* [What the task requires]: Verbatim output of the lines below is required, with the images omitted.

#### Recorded data

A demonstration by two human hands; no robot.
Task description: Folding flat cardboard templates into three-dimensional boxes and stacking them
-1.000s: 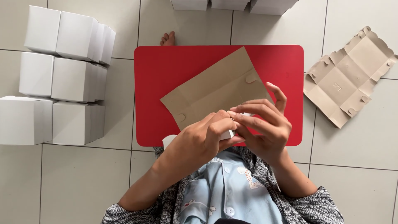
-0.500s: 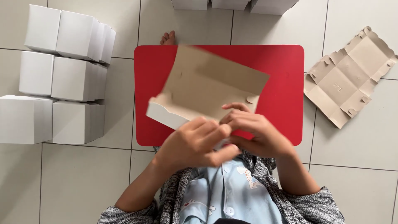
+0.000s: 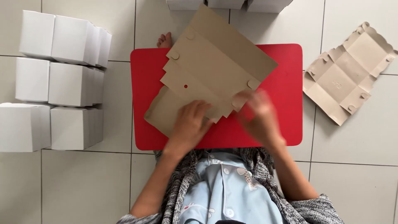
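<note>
Here both hands point(image 3: 190, 124) point(image 3: 259, 114) press brown flat cardboard blanks point(image 3: 211, 70) on the red table point(image 3: 286, 91).

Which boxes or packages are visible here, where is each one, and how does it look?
Flat brown cardboard box blanks: fanned on the red mat, under both hands.
Unfolded brown cardboard blank: floor, right of mat.
Assembled white cube boxes: stacked left.
More white boxes: top edge.

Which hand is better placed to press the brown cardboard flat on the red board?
Probably the left hand: it lies flat on the brown cardboard over the red board. The right hand is blurred at the cardboard's edge.
</note>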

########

* [Output for this exercise]:
A demonstration by two human hands; no robot.
Task description: Folding flat cardboard templates into three-dimensional boxes and stacking them
-1.000s: 
-0.500s: 
+0.000s: 
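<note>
Here both hands point(image 3: 190, 124) point(image 3: 259, 114) press brown flat cardboard blanks point(image 3: 211, 70) on the red table point(image 3: 286, 91).

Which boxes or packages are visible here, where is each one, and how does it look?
Flat brown cardboard box blanks: fanned on the red mat, under both hands.
Unfolded brown cardboard blank: floor, right of mat.
Assembled white cube boxes: stacked left.
More white boxes: top edge.

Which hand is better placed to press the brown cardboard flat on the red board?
Probably the left hand: it lies flat on the brown cardboard over the red board. The right hand is blurred at the cardboard's edge.
</note>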

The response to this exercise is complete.